'Digital Doppelganger' Underground Takes Payment Card Theft to the Next Level
Massive criminal marketplace discovered packaging and selling stolen credentials along with victims' online behavior footprints.
April 9, 2019
KASPERSKY SECURITY ANALYST SUMMIT - Singapore - Meet the next generation of carding and identity theft: a newly discovered, large online marketplace that sells not only stolen credentials but also the victims' online fingerprints that allow criminals to dodge anti-fraud systems while using the pilfered online accounts.
A Kaspersky Lab researcher here today revealed his team's discovery of the so-called Genesis darknet market that deals in these digital doppelgangers. Genesis sells more than 60,000 stolen, legitimate digital identities for anywhere from $5 to $200 each. It uses stolen information about the users' online digital characteristics - such as their devices' operating system, browser, GPU, DNS, and online behavior patterns - from financial institutions' anti-fraud systems to confirm that online transactions are being conducted by account owners and not fraudsters.
These so-called digital masks, used together with the victim's login and passwords for his or her online accounts, allow a criminal to pose as that very user: an evil online doppelganger that can then cheat anti-fraud systems. Genesis is a Russian-speaking operation that to date deals in mostly stolen US and Canadian consumer online accounts, as well as from Europe, said Sergey Lozhkin, a Kaspersky Lab security researcher who headed up the investigation of Genesis.
Lozhkin said this combination of stolen logins with the victim's digital "mask" is not really a new cybercriminal technique - the capability was traded in small, private forums in the past - but Genesis represents the first large criminal enterprise to sell them commodity-style. "This is the first big operation coming from this ... it's the next generation of carding," he said.
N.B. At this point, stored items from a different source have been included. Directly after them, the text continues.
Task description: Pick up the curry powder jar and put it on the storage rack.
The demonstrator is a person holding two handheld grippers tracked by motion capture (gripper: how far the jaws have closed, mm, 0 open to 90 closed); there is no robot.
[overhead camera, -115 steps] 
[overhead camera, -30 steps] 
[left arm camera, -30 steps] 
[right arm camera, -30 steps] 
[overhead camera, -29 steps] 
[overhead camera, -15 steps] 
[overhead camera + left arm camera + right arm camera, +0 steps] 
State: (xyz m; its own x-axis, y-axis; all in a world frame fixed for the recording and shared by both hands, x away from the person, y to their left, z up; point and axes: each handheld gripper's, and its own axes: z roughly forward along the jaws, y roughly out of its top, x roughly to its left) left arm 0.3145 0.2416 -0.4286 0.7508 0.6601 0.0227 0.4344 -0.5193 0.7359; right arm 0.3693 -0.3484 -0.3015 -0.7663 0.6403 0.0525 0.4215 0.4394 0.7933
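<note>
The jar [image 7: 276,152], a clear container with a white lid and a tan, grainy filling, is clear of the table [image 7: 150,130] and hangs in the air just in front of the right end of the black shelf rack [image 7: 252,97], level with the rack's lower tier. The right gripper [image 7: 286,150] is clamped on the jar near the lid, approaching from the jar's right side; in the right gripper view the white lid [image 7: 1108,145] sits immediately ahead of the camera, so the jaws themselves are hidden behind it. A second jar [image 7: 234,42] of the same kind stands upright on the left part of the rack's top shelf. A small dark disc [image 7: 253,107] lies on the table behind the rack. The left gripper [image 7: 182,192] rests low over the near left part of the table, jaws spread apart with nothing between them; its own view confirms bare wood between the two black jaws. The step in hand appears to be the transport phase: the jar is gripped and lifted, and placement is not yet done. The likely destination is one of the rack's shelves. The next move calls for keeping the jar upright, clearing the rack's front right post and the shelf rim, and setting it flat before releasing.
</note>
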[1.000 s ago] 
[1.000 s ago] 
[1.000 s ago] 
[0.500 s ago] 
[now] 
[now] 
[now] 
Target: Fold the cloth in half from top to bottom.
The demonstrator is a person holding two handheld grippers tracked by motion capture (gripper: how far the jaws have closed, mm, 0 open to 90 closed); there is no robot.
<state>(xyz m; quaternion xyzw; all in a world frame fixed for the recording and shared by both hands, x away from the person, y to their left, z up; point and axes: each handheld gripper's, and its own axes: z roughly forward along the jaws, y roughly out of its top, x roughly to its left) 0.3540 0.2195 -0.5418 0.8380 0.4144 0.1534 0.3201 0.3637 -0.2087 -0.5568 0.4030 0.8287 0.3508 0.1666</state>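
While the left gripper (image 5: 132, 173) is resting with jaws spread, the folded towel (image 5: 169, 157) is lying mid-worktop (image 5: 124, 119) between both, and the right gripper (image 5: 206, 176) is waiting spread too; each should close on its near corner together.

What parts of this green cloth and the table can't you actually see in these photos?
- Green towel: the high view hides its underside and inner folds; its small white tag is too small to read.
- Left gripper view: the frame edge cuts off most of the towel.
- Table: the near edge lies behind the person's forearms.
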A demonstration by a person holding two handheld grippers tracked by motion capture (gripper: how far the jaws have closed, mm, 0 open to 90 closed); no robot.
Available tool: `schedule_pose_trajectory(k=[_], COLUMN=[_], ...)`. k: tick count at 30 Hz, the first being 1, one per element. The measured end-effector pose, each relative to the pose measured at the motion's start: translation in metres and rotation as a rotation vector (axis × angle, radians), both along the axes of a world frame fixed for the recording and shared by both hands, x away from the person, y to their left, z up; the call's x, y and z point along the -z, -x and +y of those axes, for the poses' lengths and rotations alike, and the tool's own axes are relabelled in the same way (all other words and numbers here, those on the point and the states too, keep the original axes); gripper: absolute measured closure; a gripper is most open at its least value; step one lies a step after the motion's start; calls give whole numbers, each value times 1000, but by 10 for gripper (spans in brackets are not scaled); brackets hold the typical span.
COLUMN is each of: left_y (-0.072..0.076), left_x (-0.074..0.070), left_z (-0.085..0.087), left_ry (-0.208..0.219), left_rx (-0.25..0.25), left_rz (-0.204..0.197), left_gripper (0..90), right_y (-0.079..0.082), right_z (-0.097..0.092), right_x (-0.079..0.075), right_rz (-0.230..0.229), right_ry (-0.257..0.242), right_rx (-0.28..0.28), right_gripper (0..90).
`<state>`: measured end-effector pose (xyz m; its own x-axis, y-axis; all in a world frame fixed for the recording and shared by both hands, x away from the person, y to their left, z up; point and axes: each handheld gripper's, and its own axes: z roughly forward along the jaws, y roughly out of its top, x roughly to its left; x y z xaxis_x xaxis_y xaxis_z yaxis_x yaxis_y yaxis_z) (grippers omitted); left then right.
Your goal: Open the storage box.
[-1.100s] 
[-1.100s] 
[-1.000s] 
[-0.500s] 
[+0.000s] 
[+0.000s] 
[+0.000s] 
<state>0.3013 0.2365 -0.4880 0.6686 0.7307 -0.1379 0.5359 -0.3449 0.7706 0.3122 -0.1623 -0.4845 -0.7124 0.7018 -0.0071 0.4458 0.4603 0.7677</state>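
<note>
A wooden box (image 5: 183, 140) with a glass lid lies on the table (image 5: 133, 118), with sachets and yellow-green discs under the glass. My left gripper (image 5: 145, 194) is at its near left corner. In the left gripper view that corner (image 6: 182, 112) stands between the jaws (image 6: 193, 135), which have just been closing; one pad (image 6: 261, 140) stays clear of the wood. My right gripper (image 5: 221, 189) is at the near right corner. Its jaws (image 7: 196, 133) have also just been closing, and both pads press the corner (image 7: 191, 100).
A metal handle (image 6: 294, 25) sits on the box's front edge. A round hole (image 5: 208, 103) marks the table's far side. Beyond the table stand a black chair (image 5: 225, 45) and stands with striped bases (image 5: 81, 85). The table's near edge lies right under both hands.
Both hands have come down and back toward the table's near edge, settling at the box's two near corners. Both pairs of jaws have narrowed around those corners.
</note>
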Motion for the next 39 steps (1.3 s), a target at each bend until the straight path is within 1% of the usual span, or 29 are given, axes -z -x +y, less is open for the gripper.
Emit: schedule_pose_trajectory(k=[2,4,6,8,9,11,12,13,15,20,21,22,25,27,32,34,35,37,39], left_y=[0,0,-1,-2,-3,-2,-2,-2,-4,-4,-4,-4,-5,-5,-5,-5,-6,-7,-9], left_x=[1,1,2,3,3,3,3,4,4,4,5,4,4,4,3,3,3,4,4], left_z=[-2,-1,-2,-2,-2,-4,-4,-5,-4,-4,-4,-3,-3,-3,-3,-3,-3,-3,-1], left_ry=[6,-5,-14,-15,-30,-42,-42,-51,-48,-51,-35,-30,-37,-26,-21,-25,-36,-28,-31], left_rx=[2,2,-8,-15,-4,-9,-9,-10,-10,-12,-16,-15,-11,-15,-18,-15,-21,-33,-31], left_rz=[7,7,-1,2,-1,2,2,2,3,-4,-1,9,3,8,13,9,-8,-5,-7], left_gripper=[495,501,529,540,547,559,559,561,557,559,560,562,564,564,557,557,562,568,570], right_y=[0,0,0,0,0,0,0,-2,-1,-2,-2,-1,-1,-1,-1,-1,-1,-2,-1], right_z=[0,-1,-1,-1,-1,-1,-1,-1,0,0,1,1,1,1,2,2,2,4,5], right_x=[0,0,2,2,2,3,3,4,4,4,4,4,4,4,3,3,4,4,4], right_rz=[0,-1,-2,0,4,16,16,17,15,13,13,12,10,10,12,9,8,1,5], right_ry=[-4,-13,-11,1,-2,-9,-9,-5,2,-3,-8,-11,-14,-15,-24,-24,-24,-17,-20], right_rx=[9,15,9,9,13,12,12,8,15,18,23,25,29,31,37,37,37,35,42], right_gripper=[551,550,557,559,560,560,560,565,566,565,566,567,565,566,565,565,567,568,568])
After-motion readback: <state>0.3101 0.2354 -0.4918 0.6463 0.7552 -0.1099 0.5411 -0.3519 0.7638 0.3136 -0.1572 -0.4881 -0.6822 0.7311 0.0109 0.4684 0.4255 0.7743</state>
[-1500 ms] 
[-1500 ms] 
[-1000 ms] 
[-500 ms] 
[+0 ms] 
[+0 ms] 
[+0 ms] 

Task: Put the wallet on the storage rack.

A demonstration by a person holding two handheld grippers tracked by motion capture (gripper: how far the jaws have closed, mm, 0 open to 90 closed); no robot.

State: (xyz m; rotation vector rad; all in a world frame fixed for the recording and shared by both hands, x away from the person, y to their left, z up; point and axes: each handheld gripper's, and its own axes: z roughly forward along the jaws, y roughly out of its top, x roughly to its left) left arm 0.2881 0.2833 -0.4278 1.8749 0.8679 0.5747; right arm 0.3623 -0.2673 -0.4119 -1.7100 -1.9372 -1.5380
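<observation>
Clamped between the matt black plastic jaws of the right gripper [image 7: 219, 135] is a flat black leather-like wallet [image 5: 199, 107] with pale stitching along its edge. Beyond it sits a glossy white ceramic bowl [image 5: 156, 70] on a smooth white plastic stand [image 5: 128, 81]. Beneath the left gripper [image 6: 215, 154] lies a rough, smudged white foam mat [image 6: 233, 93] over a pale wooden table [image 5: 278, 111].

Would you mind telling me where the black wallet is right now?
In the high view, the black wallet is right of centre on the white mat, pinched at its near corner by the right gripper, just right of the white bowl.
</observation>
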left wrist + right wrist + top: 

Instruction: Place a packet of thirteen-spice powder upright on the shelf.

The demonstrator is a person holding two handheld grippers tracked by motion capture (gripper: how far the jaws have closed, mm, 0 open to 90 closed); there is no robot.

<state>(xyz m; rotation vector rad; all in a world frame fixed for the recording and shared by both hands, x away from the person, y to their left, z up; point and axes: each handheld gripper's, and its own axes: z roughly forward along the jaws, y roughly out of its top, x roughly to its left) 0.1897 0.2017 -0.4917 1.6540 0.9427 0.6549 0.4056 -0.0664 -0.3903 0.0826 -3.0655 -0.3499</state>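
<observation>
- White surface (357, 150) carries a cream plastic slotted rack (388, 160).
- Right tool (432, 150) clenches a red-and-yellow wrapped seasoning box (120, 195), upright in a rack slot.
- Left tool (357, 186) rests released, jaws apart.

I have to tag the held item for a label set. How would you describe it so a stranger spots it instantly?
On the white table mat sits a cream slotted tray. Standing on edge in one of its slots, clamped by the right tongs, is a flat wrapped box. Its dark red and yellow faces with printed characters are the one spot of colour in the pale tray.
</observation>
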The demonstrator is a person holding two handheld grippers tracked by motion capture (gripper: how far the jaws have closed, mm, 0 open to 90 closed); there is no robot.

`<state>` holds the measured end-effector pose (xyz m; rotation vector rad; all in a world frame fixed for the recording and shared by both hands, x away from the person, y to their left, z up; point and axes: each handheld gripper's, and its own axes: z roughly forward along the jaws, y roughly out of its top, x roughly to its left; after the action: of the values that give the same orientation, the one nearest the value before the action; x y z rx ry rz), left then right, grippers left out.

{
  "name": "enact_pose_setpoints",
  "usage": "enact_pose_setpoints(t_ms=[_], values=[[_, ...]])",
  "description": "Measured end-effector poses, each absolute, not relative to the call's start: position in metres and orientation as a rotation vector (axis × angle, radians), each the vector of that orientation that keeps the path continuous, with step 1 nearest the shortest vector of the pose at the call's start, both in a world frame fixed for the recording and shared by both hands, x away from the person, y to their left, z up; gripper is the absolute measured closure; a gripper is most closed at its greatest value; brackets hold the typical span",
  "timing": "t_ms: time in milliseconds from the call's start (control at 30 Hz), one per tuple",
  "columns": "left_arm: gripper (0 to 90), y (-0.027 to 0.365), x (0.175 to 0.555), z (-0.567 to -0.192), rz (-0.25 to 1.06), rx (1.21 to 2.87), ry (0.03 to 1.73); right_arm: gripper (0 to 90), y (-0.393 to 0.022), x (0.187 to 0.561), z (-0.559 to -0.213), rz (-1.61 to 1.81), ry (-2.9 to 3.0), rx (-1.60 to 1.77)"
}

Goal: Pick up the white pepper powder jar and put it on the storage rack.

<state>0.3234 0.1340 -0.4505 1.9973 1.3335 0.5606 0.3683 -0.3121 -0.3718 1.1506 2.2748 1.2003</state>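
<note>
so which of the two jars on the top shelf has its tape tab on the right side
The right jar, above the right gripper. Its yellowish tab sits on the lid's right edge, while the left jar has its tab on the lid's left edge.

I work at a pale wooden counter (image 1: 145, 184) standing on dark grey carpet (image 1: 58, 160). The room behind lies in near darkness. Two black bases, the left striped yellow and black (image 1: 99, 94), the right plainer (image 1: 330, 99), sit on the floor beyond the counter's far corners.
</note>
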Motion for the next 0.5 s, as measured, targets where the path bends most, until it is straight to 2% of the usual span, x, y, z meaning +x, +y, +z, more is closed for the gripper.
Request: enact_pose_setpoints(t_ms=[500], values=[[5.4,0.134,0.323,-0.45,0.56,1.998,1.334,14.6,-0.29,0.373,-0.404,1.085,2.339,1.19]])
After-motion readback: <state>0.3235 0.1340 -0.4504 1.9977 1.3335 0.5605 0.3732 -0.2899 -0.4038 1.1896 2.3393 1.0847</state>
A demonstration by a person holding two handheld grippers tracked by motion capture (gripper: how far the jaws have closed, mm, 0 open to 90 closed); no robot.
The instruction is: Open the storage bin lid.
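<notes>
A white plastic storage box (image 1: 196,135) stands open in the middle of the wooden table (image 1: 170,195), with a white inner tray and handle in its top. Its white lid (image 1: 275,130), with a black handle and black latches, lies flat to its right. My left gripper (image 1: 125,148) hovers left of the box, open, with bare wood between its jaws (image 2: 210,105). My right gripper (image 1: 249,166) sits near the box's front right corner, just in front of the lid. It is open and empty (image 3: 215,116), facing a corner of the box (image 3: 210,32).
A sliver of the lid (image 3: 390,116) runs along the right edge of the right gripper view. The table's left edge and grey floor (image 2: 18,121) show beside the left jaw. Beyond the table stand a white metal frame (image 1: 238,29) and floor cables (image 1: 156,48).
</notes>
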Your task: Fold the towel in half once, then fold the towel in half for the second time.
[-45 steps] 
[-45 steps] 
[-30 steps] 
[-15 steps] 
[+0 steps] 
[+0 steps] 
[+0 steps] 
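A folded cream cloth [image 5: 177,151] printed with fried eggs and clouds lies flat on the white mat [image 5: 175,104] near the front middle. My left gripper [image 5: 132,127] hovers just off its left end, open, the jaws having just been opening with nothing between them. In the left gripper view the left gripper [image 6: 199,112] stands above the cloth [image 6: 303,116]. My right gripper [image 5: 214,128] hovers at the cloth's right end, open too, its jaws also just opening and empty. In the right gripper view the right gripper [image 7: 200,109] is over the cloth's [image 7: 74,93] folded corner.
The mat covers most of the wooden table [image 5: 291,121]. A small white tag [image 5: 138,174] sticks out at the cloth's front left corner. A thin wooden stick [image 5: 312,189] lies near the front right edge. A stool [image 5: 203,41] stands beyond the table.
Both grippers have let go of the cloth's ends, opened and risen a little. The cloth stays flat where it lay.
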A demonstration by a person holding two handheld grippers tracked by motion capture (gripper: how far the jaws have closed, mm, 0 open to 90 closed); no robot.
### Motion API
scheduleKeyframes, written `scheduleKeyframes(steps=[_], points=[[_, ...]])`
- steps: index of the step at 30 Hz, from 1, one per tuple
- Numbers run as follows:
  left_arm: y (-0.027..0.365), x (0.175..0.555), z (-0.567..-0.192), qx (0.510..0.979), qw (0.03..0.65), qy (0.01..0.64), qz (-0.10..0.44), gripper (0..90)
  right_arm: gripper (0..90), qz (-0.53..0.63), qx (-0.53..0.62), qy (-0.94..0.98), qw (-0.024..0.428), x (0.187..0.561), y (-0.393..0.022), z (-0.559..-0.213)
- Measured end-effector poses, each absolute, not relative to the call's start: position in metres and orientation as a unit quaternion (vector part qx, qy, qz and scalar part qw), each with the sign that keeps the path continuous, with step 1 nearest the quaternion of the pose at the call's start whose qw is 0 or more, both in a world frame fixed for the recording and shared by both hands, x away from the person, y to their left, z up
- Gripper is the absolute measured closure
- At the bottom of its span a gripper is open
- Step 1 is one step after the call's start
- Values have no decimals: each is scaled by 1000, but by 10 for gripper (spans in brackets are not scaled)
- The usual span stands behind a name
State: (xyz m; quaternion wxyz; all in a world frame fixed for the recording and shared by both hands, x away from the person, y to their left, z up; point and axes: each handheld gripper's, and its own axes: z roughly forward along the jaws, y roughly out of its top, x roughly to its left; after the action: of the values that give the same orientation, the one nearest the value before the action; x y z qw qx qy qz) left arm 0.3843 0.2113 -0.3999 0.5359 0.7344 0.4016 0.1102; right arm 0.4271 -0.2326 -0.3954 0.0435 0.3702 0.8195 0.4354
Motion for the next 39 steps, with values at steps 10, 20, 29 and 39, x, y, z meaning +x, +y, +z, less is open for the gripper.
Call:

It's difficult for fraud prevention systems to spot these digital doppelgangers because they pose so convincingly as the legitimate accountholder, including information on the victim's online buying history, computer screen size, and other information from their browsers and cookies. Without that identifying information, fraudsters can't consistently cash in on stolen payment cards.
"When a bad guy enters your credit card information, in most cases he won't succeed because the anti-fraud [system] will find him out as he's trying to enter multiple cards from one device," Lozhkin said. That's because a user's browser typically contains a wide variety of parameters associated with him or her, data that's used by anti-fraud systems to verify a user.
Genesis also includes in its digital doppelganger sale a plug-in for Chromium-based browsers that downloads and installs the victim's identifying information into the browser. "This plug-in is widely configured: you can use a fingerprint, change a fingerprint, and generate a fingerprint. It's all done in one click," he said. It basically spoofs the victim's user behavior online, along with the "fingerprint" information, and the criminal appears to the anti-fraud system as the legitimate user.
The tool lets criminals search for specific types of stolen accounts, such as eBay, Amazon, and Chase, and even from specific countries. Lozhkin said law enforcement has been alerted about Genesis, which has been operational for about a year.
Another similar tool available to carders outside of Genesis is the Tenebris browser that comes with a built-in generator of unique user behavior fingerprints, he said. This allows a criminal to launch online fraud from the browser.
The main defense from your digital doppelganger? Multi-factor authentication, which thwarts any abuse of stolen credentials and digital masks, according to Lozhkin.